Married to the more famous novelist, composer, and expatriate Paul Bowles, Jane was an apparently bisexual woman with strong lesbian leanings. Though her liveliness and wit were widely appreciated by other artists of the period, most of whom were also ardent admirers of her talent, Bowles' life was compromised by anxiety, and her final years were marked by severe illness and tragedy.
The individualistic Bowles was probably an introvert in Jung's original definition of term. Her character's fears largely revolve around the idea of "passage into the outside world," the states of existence that most people must inevitably face, embrace, and accept beyond the personalized state of the home and the nuclear family. But while confronting the outer world is a unpleasant necessity for most of Bowles' characters, family life, far from a paradise, remains a sentimentally idealized but claustrophobic circle in hell. Achieving and maintaining states of grace was also an important matter for the author, though her unsettlingly tragicomic approach to both these themes has historically kept her work from being widely understood and accepted as mainstream American literature. While other idiosyncratic writers like the vastly more prolific Muriel Spark have enjoyed decades of popularity and critical and commercial sucess and thus the opportunity to carefully evolve their personal vision, Bowles found the act of writing difficult, and her readership during her lifetime, in commercial terms, almost nonexistent.

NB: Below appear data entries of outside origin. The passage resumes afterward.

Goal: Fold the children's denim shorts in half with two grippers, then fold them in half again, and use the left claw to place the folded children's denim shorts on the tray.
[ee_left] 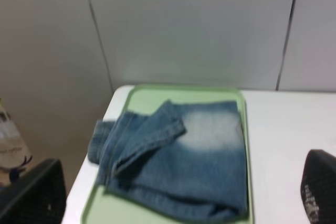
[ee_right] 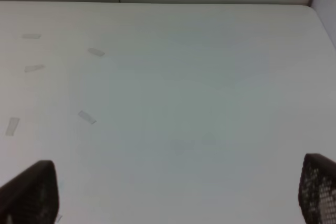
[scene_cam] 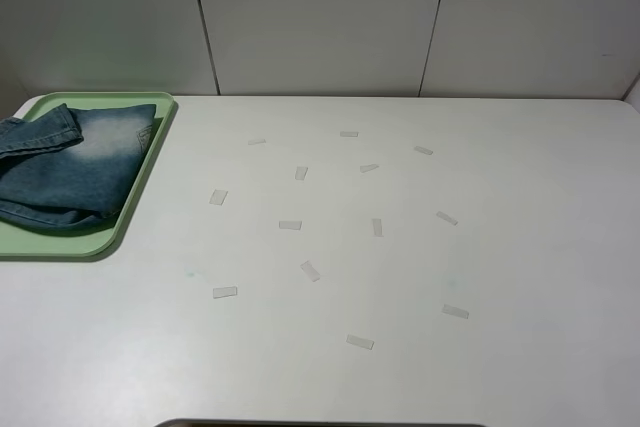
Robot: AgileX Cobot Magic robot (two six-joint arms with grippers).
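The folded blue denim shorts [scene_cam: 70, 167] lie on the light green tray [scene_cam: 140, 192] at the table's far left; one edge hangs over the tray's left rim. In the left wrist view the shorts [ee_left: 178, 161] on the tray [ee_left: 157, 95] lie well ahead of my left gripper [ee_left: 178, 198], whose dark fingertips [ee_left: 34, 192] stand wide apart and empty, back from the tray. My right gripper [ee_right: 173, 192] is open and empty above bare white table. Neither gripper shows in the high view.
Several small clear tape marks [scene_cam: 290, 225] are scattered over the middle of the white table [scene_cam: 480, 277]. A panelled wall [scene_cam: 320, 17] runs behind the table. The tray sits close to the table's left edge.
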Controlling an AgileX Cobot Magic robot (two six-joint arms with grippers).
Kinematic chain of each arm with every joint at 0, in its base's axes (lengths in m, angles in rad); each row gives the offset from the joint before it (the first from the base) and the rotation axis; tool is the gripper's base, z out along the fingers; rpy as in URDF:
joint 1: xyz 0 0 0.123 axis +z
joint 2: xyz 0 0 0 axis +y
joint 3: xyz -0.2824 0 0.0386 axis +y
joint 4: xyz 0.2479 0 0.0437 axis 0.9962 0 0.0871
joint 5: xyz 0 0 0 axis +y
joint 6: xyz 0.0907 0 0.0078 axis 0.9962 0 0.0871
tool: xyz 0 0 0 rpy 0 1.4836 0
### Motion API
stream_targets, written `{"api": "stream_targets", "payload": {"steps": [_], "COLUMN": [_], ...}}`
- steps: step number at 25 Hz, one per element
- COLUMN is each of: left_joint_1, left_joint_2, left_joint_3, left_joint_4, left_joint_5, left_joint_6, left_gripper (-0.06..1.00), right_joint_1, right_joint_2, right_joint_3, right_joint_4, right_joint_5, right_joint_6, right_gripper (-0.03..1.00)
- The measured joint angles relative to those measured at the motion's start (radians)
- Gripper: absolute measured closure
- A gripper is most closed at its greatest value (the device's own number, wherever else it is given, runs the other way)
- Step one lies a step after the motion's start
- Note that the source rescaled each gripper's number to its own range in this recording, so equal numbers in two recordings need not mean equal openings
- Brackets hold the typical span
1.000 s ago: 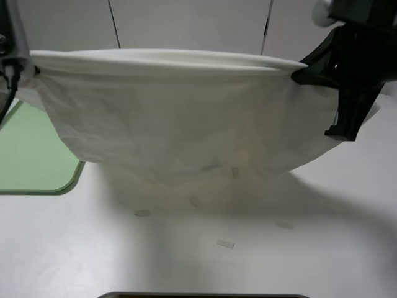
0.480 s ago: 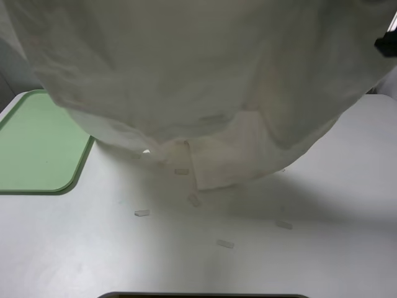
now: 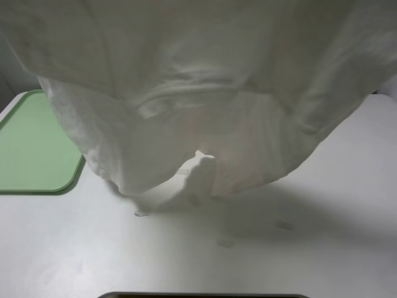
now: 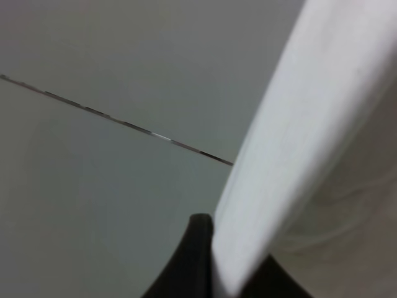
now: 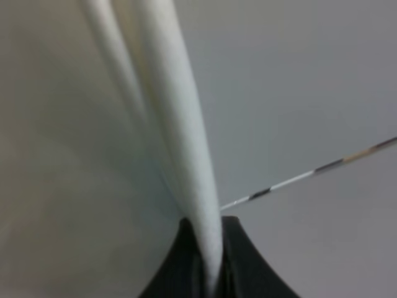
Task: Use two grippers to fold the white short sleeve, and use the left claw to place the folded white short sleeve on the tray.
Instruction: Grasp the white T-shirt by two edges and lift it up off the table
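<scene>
Shirt (image 3: 186, 93) cloth is clamped in the left fingers (image 4: 195, 248), which are closed on a thick folded edge. The right fingers (image 5: 239, 261) are likewise closed on a stacked hem. From these two grips the shirt is hung high and spread wide, so that the upper part of the overhead view is filled and both arms are hidden there. Its lower edge is draped down towards the worktop (image 3: 322, 248), where one flap appears to be touching near some small tape strips (image 3: 226, 243). The tray (image 3: 31, 149) is seen at the left, its near corner overlapped in view by the hanging cloth; nothing is seen on its visible part.

The fold is judged to be in mid-course. For a clean result, both held corners should be kept level and evenly taut, and lowered together so that the trailing edge is laid first and the gripped edge is carried over it. Slack in the middle should be avoided, since a bunched crease could be trapped. Release is best left until the cloth lies flat, clear of the tray rim.
</scene>
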State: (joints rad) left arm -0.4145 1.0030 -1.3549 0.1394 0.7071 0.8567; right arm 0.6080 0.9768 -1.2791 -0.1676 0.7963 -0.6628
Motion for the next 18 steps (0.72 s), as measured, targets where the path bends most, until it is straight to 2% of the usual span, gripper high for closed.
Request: {"api": "stream_targets", "payload": {"steps": [2,5,9,11,14,18], "left_joint_1": [0.0,-0.006,-0.007,-0.007,-0.007,-0.008], "left_joint_2": [0.0,-0.002,-0.021,-0.047,-0.069,-0.104], "left_joint_3": [-0.028,-0.05,-0.051,-0.051,-0.051,-0.052], "left_joint_4": [-0.013,-0.032,-0.053,-0.072,-0.088,-0.11], "left_joint_5": [0.036,0.084,0.157,0.224,0.268,0.344], "left_joint_6": [0.0,0.0,0.0,0.0,0.0,0.0], "left_gripper": [0.94,0.94,0.94,0.94,0.94,0.94], "right_joint_1": [0.002,0.005,0.008,0.008,0.008,0.008], "right_joint_2": [0.0,0.0,-0.006,-0.016,-0.036,-0.081], "right_joint_3": [-0.023,-0.027,-0.029,-0.029,-0.029,-0.03], "right_joint_4": [-0.01,-0.035,-0.031,-0.026,-0.015,0.044], "right_joint_5": [0.077,0.138,0.197,0.209,0.226,0.303], "right_joint_6": [0.0,-0.004,-0.028,-0.03,-0.034,-0.071], "right_gripper": [0.97,0.97,0.97,0.97,0.97,0.97]}}
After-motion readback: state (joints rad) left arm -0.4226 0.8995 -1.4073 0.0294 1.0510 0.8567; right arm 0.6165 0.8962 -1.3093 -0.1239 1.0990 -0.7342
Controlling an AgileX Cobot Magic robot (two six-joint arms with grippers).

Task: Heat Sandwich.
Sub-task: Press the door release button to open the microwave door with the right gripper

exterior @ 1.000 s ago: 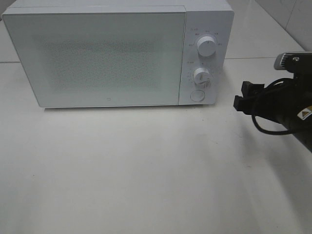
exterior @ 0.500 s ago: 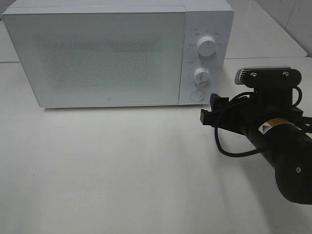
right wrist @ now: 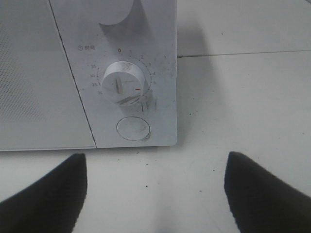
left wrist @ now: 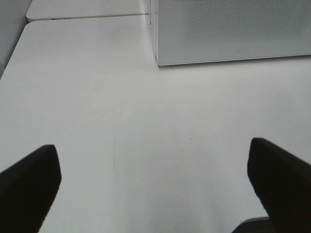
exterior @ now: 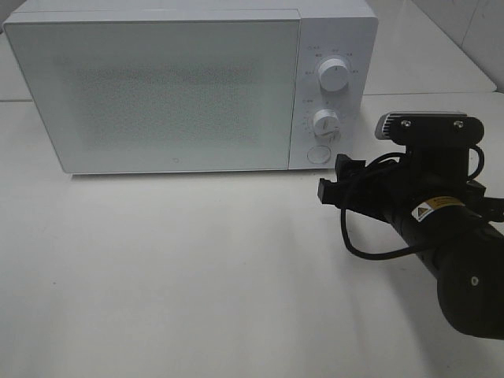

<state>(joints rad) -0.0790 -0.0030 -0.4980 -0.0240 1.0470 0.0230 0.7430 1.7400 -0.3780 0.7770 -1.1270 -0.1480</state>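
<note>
Both claws are empty. Over the last second my right claw (exterior: pixel 334 177), jaws spread wide, has swung in from the edge and now faces the round door button (right wrist: pixel 133 129) of the microwave (exterior: pixel 157 94); I judge a press comes next. My left claw (left wrist: pixel 155 189) gapes over the surface (left wrist: pixel 146 121). With the door shut, the sandwich shows in no view.

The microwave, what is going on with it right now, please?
The door of the microwave is shut, and no sandwich is in view. The right tool, open and empty, hangs just in front of the round button under the lower dial, not touching it. The left tool, open and empty too, hovers over the table near the microwave's other front corner.
</note>
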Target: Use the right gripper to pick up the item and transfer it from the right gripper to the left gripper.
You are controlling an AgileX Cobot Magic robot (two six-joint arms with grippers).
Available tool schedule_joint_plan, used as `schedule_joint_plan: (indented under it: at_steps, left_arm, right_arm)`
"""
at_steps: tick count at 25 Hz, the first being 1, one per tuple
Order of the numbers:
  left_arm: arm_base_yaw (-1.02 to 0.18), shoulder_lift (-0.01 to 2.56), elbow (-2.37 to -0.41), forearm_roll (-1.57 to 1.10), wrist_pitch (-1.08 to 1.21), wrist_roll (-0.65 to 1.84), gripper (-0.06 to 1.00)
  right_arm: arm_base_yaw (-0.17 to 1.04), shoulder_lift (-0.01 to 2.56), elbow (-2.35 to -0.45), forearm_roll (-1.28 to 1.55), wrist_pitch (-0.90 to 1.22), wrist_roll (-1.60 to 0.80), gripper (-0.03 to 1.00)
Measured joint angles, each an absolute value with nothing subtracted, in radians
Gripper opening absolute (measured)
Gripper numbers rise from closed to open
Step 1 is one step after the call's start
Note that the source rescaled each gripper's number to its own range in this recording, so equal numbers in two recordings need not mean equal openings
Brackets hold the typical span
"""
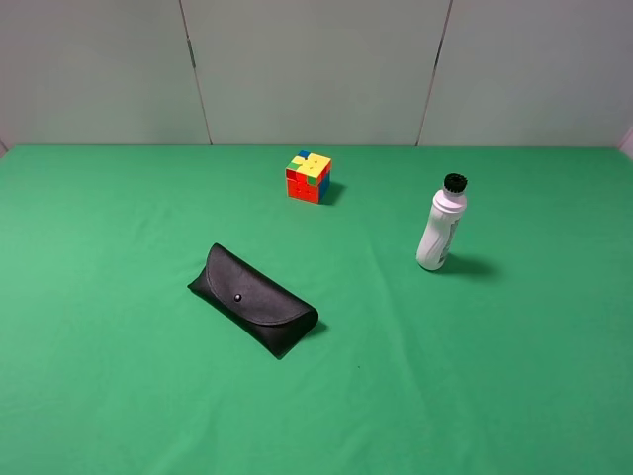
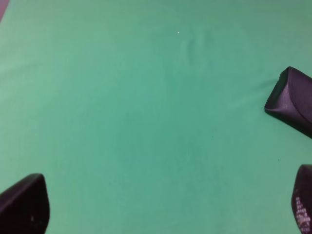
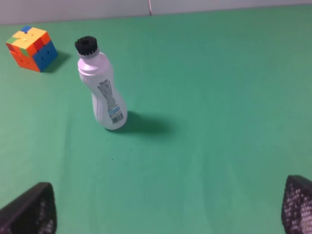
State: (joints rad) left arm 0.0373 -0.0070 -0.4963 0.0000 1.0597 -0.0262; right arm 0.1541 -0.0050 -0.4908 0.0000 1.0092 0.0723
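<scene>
The bottle (image 1: 441, 230) stands upright on the green cloth (image 1: 514, 376), right of the cube (image 1: 309, 176) and case (image 1: 254, 300), untouched. The right gripper (image 3: 163, 207) hangs wide open short of it (holding nothing); the left gripper (image 2: 164, 201) is wide open too. Pickup and handover both remain.

Left gripper (image 2: 163, 204) with jaws spread wide, two dark fingertips (image 2: 22, 207) showing far apart, nothing held between them, right gripper (image 3: 163, 208) likewise spread wide (mesh-textured pads (image 3: 298, 207) visible), gripping nothing
</scene>
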Motion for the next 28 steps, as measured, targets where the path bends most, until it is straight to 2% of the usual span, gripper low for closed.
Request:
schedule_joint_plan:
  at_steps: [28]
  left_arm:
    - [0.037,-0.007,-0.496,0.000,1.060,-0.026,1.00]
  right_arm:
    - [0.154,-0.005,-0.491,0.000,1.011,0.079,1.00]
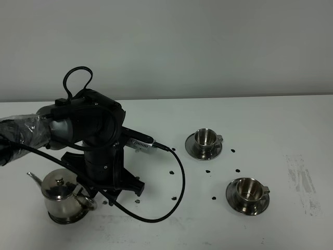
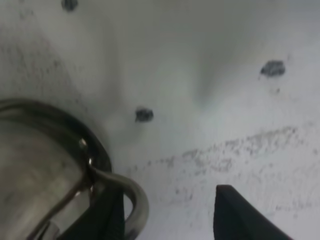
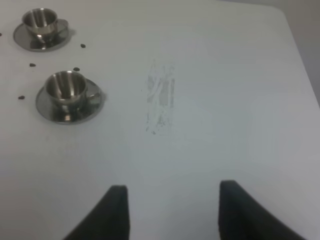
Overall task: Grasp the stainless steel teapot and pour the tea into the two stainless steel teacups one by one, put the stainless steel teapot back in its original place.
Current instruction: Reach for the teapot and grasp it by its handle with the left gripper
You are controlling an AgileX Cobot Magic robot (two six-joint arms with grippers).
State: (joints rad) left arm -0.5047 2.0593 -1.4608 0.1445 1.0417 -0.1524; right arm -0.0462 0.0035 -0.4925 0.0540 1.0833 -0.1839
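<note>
The stainless steel teapot [image 1: 61,200] stands at the front left on its saucer [image 1: 66,220], spout pointing back-left. My left arm [image 1: 99,156] reaches down over its loop handle [image 1: 88,202]. In the left wrist view my left gripper [image 2: 170,217] is open, with the handle [image 2: 136,200] between the fingers, close to one fingertip [image 2: 107,220] beside the pot's body [image 2: 35,170]. The two steel teacups on saucers sit at the right, one farther back [image 1: 205,138] and one nearer [image 1: 248,190]; both show in the right wrist view [image 3: 40,19] [image 3: 66,86]. My right gripper [image 3: 172,210] is open and empty over bare table. No tea shows.
Small dark specks [image 1: 208,171] are scattered on the white table [image 1: 291,120] between the teapot and the cups. A grey scuff mark [image 1: 302,179] lies right of the nearer cup. A black cable [image 1: 177,182] loops from the left arm over the table.
</note>
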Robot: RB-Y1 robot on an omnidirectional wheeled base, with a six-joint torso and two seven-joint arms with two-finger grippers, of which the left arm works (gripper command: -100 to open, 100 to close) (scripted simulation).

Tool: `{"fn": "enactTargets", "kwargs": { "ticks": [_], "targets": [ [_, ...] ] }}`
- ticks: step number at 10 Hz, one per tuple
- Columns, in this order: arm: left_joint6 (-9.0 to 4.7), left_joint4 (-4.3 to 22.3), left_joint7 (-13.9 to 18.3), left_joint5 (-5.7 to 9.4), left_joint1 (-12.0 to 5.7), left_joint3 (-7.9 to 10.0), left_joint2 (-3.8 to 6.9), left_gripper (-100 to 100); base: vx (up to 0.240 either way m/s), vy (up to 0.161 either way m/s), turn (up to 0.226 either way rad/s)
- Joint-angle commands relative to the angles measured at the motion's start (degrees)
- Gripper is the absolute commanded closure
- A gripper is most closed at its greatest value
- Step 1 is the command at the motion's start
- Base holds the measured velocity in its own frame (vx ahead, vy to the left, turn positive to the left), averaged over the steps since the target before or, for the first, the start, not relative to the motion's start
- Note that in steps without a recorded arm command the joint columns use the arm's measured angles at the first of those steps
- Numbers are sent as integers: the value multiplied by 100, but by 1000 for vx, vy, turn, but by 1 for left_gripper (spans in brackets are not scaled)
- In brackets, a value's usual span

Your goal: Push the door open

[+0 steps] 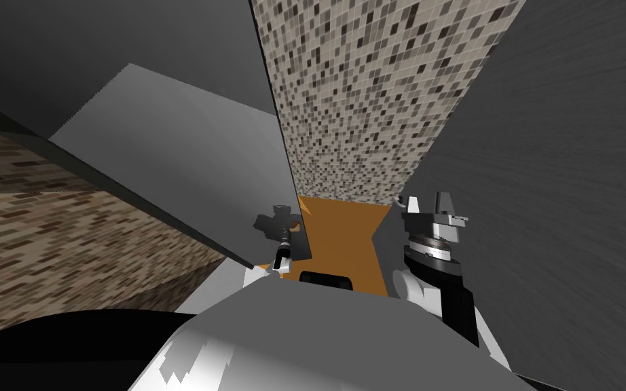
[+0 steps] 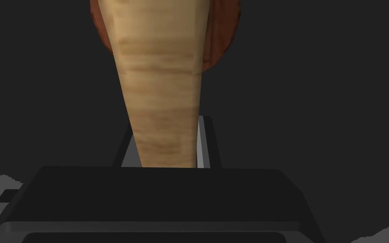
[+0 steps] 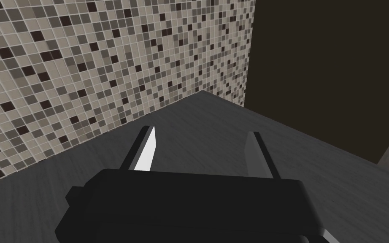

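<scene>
You have dim, even light throughout, with no source in view and no glare. In the head view the door (image 1: 189, 170) shades from lighter to darker grey across its face, while the mosaic wall (image 1: 373, 88) and the orange floor (image 1: 339, 224) are the brightest areas. That whole view is rolled, and straight edges splay toward its corners. In the left wrist view the handle (image 2: 160, 105) stands pale against a near-black surface. On the right gripper (image 3: 202, 133), one finger (image 3: 147, 154) shows white and the other grey.
</scene>
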Motion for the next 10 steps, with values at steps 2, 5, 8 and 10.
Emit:
{"fn": "enactTargets", "kwargs": {
  "ticks": [2, 5, 8, 10],
  "targets": [
    [-92, 93, -41, 88, -89, 184, 7, 100, 179, -57, 60],
    [-84, 105, -86, 175, -97, 350, -69, 100, 172, -74, 67],
    [-78, 115, -121, 240, -104, 476, -158, 100, 172, -69, 64],
    [-89, 127, -141, 296, -57, 586, -28, 100, 85, -5, 46]
  ]
}}
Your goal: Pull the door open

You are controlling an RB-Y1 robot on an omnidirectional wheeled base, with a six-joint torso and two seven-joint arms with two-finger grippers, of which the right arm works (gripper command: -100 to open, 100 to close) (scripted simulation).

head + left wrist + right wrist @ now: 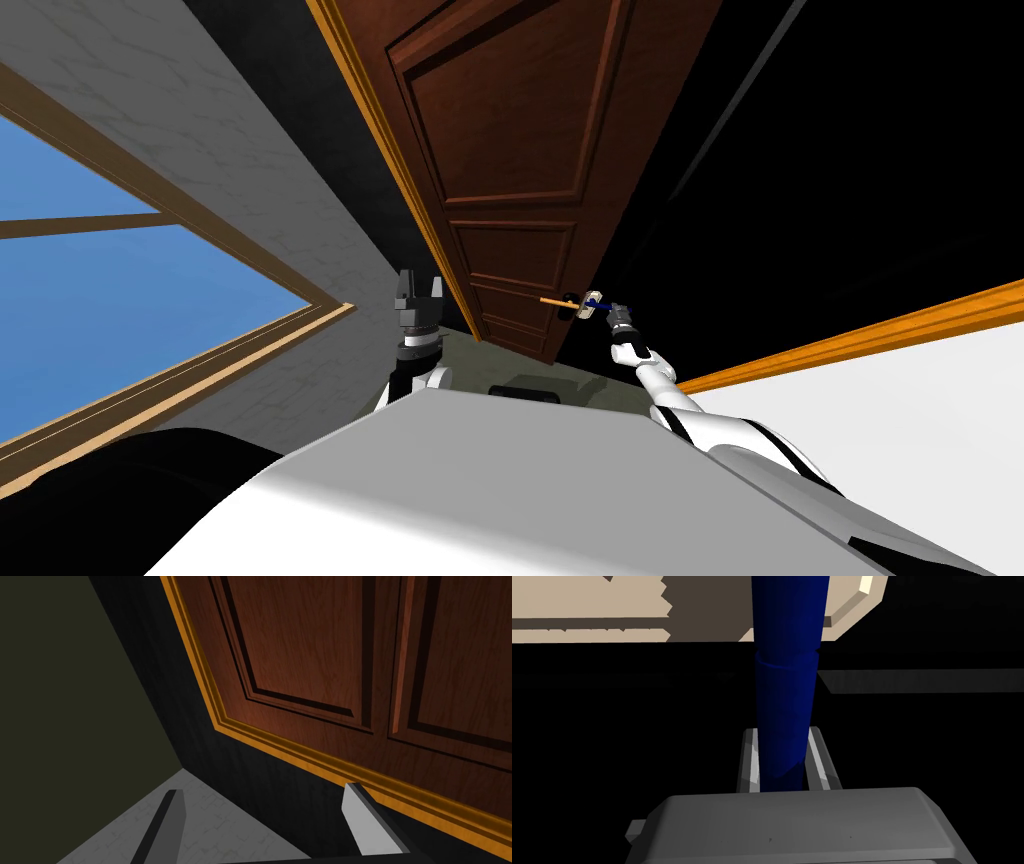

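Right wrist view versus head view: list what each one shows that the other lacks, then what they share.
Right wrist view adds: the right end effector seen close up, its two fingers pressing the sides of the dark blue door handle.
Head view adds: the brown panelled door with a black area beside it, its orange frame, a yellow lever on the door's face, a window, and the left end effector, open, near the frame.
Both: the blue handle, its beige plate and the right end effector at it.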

Two Serious Ladies concerns Christina Goering and Frieda Copperfield, casual acquaintances who synchronistically strike out on no longer avoidable quests for personal salvation after meeting at a Manhattan party.
While Mrs. Copperfield seems to be seeking fulfilling love and all kinds of meaningful sensual pleasure, the independently wealthy Miss Goering apparently seeks spiritual development through material sacrifice, meager living, and confrontation with her fears in their social and public forms. Both women are simultaneously asexual and semi-consciously lesbian in their preferences; the married Mrs. Copperfield enthusiastically chases the love and company of other women in a Central American village, while the somewhat sheltered but more confident Miss Goering, who shares her home with both a woman and a man in an ambiguous arrangement, actively pursues very first a failed businessman and then a gangster in the name of achieving her goals. Both women are weirdly naive, and Bowles never allows the reader a clear understanding of how knowledgeable, sophisticated, or self aware either character is. Both encounter and embrace a hilarious assemblage of oddball characters and misfits; like Miss Goering and Mrs. Copperfield, these eccentrics often seem incapable of objective or comparative perception, and may thus be doomed to lives of starchy parochialism. Only Mr. Copperfield, a figure unmistakably based on Paul Bowles, seems stable, clear-headed, and rationally self-motivated.
Unstable, indeterminate social conventions and mores haunt Bowles' characters. Routine train rides, visits to relative's homes, evenings out in taverns and restaurants, business meetings, and even the simple act of purchasing become comic war zones in which all present seem to enjoy a vastly different understanding of what behavior is appropriate and acceptable. Misunderstandings, breaches of etiquette, emotional hypersensitivity, and insults are common in The Collected Works Of Jane Bowles; fluid, trusting, easy, and healthy communication is sadly unknown.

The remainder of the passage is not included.